Wednesday, November 30, 2022

Telegraph Avenue

 By Michael Chabon, 2012 

A comic novel that leads into all kinds of unexpected corners, this novel takes us into revolutionary politics and black exploitation films of the 1970s, the practice of midwifery in contemporary California, the tribulations of small business operators in Oakland, the second-hand jazz recording market, inter-racial relationships in the USA, fatherhood and the relations between two loner 14-year-olds. And it’s fun to read, with 500 pages of creative, apt prose.

I was completely drawn into the story because of the characters: although most of them are ordinary folks getting through life, they are trying to work out complex issues. I would not expect to be very interested in the story of two businessmen trying to keep Brokeland, their record shop, going, even when the story includes the threat of a mega music retailer planning to move into their neighbourhood. But Chabon gives them a history and culture that are quirky, comic and touching. The characters have their own complex lives, some outrageous and some fairly banal, so that I felt curious about all of them, wanting to understand more about them and how their stories would develop. Even the minor characters, like Mrs Jew the martial arts teacher, or Cochise Jones the musician,  have surprising depths to their personalities.

One of the central themes that Chabon explores is fatherhood and masculinity – themes that are also important in his other recent books. The men are all a bit silly in their relations to their parents and sons – they are not very good at it because they have other, more important and typically male, preoccupations. Archie avoids and evades responsibility, while Nat is more responsible but petulant. Their sons meanwhile are exploring masculinity as they see it in stylized movies. This contrasts with the seriousness with which their wives treat birthing and motherhood. The men are stuck in a muddle – to some extent, a fantasyland – until they start to get serious about their own sons.

And their sons need that connection to get their own lives in order. The novel opens with a scene of the two boys, Titus and Julius, almost flying on skateboard and bike, and closes with them grounded in a solid but positive pathway to their futures. Julius has a gay crush on Titus, and Titus deals with it in a modern matter-of-fact way that is nice to see. Together they try to figure out the bizarre background of the adults in their lives.

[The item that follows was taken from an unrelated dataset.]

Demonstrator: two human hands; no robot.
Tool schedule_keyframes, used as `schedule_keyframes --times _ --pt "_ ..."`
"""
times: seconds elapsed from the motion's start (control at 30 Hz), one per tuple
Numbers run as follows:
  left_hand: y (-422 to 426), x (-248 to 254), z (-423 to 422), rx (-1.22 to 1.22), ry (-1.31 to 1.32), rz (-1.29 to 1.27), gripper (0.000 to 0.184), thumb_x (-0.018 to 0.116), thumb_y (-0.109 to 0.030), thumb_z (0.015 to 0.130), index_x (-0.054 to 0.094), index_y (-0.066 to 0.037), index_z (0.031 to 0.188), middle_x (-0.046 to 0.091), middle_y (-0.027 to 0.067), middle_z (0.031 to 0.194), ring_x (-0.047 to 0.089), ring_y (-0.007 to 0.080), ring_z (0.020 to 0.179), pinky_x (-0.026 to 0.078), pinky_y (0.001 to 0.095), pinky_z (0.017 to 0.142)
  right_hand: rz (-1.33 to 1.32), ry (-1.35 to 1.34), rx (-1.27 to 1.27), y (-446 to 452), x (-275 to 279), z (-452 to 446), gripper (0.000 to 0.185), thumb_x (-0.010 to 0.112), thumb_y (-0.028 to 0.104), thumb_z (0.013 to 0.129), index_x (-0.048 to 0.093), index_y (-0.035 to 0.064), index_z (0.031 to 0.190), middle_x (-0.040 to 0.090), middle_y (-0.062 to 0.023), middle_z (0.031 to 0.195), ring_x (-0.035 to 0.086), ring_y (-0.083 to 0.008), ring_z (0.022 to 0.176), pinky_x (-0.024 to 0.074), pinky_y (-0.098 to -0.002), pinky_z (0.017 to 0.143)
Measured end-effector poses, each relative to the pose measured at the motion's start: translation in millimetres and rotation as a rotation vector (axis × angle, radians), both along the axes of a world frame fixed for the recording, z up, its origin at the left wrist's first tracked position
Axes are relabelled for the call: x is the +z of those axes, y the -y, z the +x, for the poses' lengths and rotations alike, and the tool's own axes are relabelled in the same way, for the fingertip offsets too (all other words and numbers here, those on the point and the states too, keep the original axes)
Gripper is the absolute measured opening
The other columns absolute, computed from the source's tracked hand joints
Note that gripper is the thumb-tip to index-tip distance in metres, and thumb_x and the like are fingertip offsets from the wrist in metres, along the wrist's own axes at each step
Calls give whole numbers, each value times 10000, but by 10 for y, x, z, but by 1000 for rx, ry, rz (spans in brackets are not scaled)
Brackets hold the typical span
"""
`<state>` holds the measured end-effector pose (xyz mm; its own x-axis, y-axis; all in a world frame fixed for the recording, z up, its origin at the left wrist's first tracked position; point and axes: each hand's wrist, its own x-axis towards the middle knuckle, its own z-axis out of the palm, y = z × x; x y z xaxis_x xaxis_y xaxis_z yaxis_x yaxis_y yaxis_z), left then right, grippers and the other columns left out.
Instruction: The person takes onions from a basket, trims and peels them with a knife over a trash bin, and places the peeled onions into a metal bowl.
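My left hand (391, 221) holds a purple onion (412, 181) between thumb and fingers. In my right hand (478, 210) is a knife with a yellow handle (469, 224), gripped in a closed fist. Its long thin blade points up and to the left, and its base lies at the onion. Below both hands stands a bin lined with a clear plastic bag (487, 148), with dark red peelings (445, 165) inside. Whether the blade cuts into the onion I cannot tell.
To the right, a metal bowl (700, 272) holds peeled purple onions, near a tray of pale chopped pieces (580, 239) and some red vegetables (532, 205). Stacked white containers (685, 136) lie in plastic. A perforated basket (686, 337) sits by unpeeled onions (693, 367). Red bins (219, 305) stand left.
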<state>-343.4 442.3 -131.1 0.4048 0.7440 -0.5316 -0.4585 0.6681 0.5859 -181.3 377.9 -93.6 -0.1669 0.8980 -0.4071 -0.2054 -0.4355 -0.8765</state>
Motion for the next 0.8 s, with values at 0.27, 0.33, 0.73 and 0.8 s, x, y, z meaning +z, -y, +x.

The theme of friendship between Black and white Americans is also central. The leading characters do have a long and close relationship in spite of the fact that one family is white and Jewish and the other is Black. They also have a complex class background – Gwen is striving for an affluent middle-class life while Nat seems to have abandoned his comfortable middle-class life for a comfortable lower-middle-class one. Chabon describes Nat’s belief “that the real and ordinary friendship between Black people and white people is possible, at least here, in the streets of the minor kingdom of Brokeland, California.” But this may be an illusory foundation, as even this minor kingdom is undermined by the men themselves. The final outcome is about as reliable as the blimp that might carry them away.

What seems more real is how Gwen, a Black midwife, uses the fact of her racialization to turn around her situation and get what she really wants. (But I wonder how Black Americans see this scene – I suspect that it’s not quite so easy to overcome racialized prejudice and use it to your advantage, a trope that exists more in the imagination of racists. Gwen’s white partner says her policy is, “What do I know about being Black?” I’m not sure of Chabon’s answer to this question.)

Still, I enjoyed reading this book. It’s a warm-hearted, entertaining look at parts of American culture that I’m not exposed to, with complex and empathetic characters. It’s a complex, lengthy story line, and I enjoyed every page.